Async FilesystemStore #3931

joostjager · 2025-07-15T13:12:41Z

Async filesystem store with eventually consistent writes. It is just using tokio's spawn_blocking, because that is what tokio::fs would otherwise do as well. Using tokio::fs would make it complicated to reuse the sync code.

ldk-node try out: lightningdevkit/ldk-node@main...joostjager:ldk-node:async-fsstore

ldk-reviews-bot · 2025-07-15T13:12:44Z

👋 Thanks for assigning @TheBlueMatt as a reviewer!
I'll wait for their review and will help manage the review process.
Once they submit their review, I'll check if a second reviewer would be helpful.

tnull · 2025-07-15T13:49:38Z

lightning-persister/src/fs_store_async.rs

+		let this = Arc::clone(&self.inner);
+
+		Box::pin(async move {
+			tokio::task::spawn_blocking(move || {


Mhh, so I'm not sure if spawning blocking tasks for every IO call is the way to go (see for example https://docs.rs/tokio/latest/tokio/fs/index.html#tuning-your-file-io: "To get good performance with file IO on Tokio, it is recommended to batch your operations into as few spawn_blocking calls as possible."). Maybe there are other designs that we should at least consider before moving forward with this approach. For example, we could create a dedicated pool of longer-lived worker task(s) that process a queue?

If we use spawn_blocking, can we give the user control over which runtime this exactly will be spawned on? Also, rather than just doing wrapping, should we be using tokio::fs?

Mhh, so I'm not sure if spawning blocking tasks for every IO call is the way to go (see for example https://docs.rs/tokio/latest/tokio/fs/index.html#tuning-your-file-io: "To get good performance with file IO on Tokio, it is recommended to batch your operations into as few spawn_blocking calls as possible.").

If we should batch operations, I think the current approach is better than using tokio::fs? Because it already batches the various operations inside kvstoresync::write.

Further batching probably needs to happen at a higher level in LDK, and might be a bigger change. Not sure if that is worth it just for FIlesystemStore, especially when that store is not the preferred store for real world usage?

For example, we could create a dedicated pool of longer-lived worker task(s) that process a queue?

Isn't Tokio doing that already when a task is spawned?

If we use spawn_blocking, can we give the user control over which runtime this exactly will be spawned on? Also, rather than just doing wrapping, should we be using tokio::fs?

With tokio::fs, the current runtime is used. I'd think that that is then also sufficient if we spawn ourselves, without a need to specifiy which runtime exactly?

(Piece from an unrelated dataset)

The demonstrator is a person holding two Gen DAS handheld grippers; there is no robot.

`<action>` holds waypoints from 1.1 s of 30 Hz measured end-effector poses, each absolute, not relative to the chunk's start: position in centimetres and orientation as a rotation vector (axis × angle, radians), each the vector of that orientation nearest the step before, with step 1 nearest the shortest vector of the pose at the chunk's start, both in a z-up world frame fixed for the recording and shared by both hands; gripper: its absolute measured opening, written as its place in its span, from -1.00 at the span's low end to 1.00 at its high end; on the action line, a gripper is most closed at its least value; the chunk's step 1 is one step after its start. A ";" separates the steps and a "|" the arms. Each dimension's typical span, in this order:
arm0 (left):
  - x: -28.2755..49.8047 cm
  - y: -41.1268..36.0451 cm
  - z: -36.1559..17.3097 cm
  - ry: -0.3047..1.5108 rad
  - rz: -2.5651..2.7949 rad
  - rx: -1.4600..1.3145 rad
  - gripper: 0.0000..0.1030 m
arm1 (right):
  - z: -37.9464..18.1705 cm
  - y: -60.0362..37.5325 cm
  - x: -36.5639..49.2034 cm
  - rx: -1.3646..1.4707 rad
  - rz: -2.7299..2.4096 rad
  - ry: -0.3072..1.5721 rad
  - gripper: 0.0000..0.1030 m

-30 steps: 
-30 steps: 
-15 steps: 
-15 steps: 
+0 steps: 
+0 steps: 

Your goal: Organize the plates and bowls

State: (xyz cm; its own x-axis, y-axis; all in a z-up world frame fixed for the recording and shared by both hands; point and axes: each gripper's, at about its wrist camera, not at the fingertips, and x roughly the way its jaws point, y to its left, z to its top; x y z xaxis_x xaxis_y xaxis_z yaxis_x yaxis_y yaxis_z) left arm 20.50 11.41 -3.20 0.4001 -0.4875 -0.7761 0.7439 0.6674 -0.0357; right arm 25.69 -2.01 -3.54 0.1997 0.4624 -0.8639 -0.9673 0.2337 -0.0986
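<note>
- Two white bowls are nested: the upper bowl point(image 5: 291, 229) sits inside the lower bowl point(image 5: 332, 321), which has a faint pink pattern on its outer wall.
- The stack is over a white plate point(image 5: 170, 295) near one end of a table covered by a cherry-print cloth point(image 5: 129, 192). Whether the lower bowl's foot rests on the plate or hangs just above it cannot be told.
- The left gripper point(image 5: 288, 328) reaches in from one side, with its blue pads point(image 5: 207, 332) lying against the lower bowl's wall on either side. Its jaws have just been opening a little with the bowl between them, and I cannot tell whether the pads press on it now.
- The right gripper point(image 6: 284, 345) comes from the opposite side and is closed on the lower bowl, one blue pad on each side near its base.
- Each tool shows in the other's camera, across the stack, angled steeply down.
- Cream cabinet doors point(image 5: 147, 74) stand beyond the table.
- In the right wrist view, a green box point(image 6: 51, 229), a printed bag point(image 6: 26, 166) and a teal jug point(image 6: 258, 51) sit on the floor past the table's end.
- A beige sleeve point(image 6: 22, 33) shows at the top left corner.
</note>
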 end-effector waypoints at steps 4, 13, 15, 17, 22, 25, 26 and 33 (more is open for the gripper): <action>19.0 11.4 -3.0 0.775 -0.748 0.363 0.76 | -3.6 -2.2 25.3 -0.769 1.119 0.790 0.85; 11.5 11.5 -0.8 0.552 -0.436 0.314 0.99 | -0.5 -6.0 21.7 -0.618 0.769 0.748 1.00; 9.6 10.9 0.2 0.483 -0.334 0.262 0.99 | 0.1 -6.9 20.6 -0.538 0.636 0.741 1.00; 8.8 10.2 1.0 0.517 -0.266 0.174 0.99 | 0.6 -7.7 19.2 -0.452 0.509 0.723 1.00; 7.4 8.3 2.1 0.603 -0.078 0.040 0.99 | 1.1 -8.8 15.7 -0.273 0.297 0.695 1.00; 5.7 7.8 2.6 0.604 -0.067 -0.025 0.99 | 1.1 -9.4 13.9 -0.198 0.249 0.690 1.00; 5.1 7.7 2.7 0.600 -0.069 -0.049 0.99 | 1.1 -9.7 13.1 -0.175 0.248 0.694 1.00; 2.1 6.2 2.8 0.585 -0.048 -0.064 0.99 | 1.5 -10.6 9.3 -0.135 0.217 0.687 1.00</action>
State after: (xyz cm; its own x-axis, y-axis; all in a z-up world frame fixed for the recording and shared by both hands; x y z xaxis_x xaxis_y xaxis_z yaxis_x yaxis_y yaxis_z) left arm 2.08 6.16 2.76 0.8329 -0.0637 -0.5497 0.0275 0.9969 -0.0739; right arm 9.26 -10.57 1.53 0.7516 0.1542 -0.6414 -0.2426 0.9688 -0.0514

More generally, I think the main purpose of this PR is to show how an async kvstore could be implemented, and to have something for testing potentially. Additionally if there are users that really want to use this type of store in production, they could. But I don't think it is something to spend too much time on. A remote database is probably the more important target to design for.

With tokio::fs, the current runtime is used. I'd think that that is then also sufficient if we spawn ourselves, without a need to specifiy which runtime exactly?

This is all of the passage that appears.